- The Washington Times - Sunday, September 14, 2003

Hundreds of building industry professionals and residents spent yesterday sprucing up the grounds of the Deanwood Recreation Center and Ronald H. Brown Middle School in Northeast, giving neighborhood children fresh new — and safe — areas for play and sports activities.

Roughly 400 residents and members of the D.C. Building Industry Association (DCBIA) rolled up their sleeves, wiped their sopping brows and got to work at the crack of dawn to ensure the 10-acre recreation center got curb appeal. It was all part of the 11th annual Community Improvement Day.

After almost 12 hours of labor, the volunteers — including lawyers, engineers, developers, contractors, landscapers, architects and interior designers — gave the recreation center at 1300 49th St. and the grounds around the school a face lift.

They converted a grassy field into a baseball diamond, painted a colorful mural on the pool house, installed new swings on the playground, and laid down an inviting brick walkway accented with flower boxes full of ornamental grasses near the school.

Alvin Martin of Glenn Dale, Md., drove his son, LaRue, to the site early in the morning so he could earn some community service hours at the daylong event. When he got there, Mr. Martin decided to stay and pitch in.

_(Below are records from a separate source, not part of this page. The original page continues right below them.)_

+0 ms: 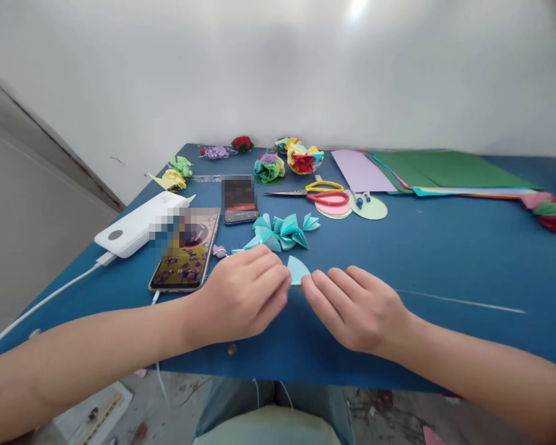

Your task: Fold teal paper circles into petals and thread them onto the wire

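Blue table (pixel 445 247) | both hands pinch paper wedge (pixel 297 269) | rounded edge points away

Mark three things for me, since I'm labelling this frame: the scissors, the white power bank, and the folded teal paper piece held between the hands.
scissors (pixel 327 198), head view, on the red handle loop.
white power bank (pixel 139 224), head view, top face.
folded teal paper piece (pixel 297 269), head view, its exposed curved part.

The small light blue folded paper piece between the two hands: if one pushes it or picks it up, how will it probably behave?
The folded paper piece looks thin, so it is probably very light and would slide easily on the blue table. Both hands, left hand and right hand, pinch it at its edges; it likely bends or creases under firm pressure. Flat, it should not roll.
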`<state>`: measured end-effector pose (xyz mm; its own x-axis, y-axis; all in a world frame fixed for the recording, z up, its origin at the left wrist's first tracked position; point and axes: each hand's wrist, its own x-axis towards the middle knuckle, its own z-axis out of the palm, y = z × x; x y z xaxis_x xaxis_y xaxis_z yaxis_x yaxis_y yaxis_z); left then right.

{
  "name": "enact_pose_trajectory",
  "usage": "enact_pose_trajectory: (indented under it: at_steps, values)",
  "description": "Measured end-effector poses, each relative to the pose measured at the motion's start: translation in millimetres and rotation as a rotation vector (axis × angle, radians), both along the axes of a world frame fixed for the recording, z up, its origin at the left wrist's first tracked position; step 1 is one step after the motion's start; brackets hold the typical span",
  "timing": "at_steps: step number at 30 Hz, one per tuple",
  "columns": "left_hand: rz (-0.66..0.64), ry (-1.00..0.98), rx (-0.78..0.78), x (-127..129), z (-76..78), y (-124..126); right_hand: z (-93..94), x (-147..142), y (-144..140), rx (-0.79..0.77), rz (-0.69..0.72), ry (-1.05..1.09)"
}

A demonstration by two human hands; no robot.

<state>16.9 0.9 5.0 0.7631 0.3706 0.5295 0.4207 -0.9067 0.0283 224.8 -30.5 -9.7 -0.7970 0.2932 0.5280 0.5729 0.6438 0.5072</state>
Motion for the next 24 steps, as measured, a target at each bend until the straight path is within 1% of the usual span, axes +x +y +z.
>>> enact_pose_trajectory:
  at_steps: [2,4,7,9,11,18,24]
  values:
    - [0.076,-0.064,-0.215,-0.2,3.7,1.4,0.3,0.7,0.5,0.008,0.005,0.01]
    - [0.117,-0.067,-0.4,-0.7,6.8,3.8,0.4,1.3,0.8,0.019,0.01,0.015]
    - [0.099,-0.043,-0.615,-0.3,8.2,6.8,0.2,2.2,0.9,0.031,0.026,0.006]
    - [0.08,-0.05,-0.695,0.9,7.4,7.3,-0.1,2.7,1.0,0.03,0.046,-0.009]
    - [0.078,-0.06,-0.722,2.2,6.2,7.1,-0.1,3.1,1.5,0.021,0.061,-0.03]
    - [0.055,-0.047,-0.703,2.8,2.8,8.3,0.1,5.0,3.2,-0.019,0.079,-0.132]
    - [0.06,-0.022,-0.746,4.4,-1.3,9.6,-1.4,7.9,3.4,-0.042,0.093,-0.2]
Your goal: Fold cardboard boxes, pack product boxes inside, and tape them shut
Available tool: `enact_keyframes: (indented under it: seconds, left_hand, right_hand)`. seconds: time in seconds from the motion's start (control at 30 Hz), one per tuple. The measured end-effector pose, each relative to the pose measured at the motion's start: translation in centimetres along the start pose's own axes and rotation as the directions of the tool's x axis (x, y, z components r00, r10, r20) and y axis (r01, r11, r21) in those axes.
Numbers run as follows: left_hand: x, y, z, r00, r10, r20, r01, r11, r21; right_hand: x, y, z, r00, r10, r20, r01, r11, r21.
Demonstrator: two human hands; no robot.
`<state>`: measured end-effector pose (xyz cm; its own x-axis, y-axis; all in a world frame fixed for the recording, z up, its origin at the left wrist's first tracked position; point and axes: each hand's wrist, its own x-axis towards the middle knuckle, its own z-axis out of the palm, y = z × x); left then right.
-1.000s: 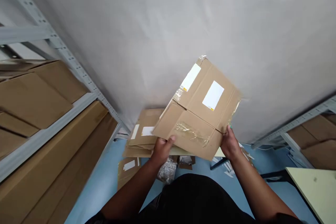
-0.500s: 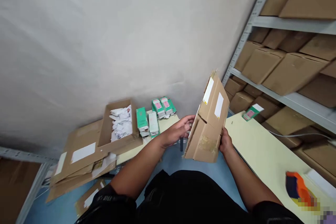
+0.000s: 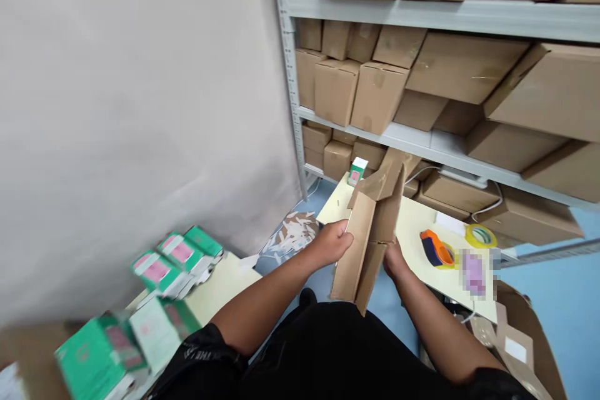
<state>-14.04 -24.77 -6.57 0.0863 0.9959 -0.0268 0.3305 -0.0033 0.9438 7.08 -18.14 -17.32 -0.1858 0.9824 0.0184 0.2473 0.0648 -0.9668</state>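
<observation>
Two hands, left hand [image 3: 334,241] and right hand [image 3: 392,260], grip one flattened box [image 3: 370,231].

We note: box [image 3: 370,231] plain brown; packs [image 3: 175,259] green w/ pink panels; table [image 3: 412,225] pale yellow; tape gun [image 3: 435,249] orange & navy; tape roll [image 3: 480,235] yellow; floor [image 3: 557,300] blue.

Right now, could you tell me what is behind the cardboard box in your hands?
Behind the box lies a pale table; the box hides part of it and most of the right hand.
</observation>
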Motion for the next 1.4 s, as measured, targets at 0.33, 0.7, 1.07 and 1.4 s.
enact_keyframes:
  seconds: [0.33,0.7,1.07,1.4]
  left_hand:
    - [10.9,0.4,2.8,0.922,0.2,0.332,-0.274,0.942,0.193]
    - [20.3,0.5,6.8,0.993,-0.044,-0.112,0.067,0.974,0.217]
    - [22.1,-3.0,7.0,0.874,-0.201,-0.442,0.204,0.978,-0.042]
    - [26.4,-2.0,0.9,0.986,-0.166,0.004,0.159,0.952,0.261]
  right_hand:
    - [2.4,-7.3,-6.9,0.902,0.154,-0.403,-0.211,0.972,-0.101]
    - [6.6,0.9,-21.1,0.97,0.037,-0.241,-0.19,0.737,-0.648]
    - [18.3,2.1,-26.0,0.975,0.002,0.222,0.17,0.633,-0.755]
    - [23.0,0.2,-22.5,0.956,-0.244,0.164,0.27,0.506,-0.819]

“I was the chauffeur and I ended up staying,” Mr. Martin said. “But, it’s always good to give back. I’ve been favored in life, so it’s good to give back to the community.”

LaRue, 13, a freshman at Eleanor Roosevelt High School in Greenbelt, thought the day would be a washout. Instead, the teenager said he had fun removing dirt from the school’s courtyard, weeding, cutting down a few trees and cleaning up the tennis courts.

“I have to complete 36 hours of community service in order to graduate. And I thought this would be boring but it’s actually fun,” LaRue said, smiling, after enjoying ribs, hamburgers, hot dogs, pasta salad and all the fixings during lunch.

Kent Fee, who co-chaired the event, said D.C. Parks and Recreation each year gives the association a list of sites that could use some fixing up. The association picks one site to work on.

“We also try to find a site that the community will maintain and take pride in,” said Mr. Fee, of Lehman-Smith+McLeish, a D.C.-based interior and architectural firm.

“This is a great event. Besides giving to the community, it’s good to work with [colleagues] in a completely different environment,” he said.

Fifty companies from the building industry participated in the annual Improvement Day and donated nearly $1 million in materials, equipment and labor.

Timothy Nagy, a supervisor at Regency Commercial Construction of Beltsville, was happy to do a little yard work yesterday. Mr. Nagy, 45, meticulously placed mulch around a Japanese cherry tree before picking up a shovel to dig holes to plant more trees. He spent the day mulching and planting flowers, trees and bushes.

“I’m having fun — I’m having a ball because I can see the finished product. Normally, I would be doing carpentry work, but I love landscaping,” he said.

The pride Mr. Fee described was shared by Michael Best, a boy who lives across from the center. An eighth-grader at Brown, Michael, 13, volunteered to help out because he saw other children from his neighborhood working hard to improve their community.

“This [project] makes me happy and very proud because now we have a nice recreation center like other kids and I appreciate the fact that [DCBIA] came out to help us,” he said.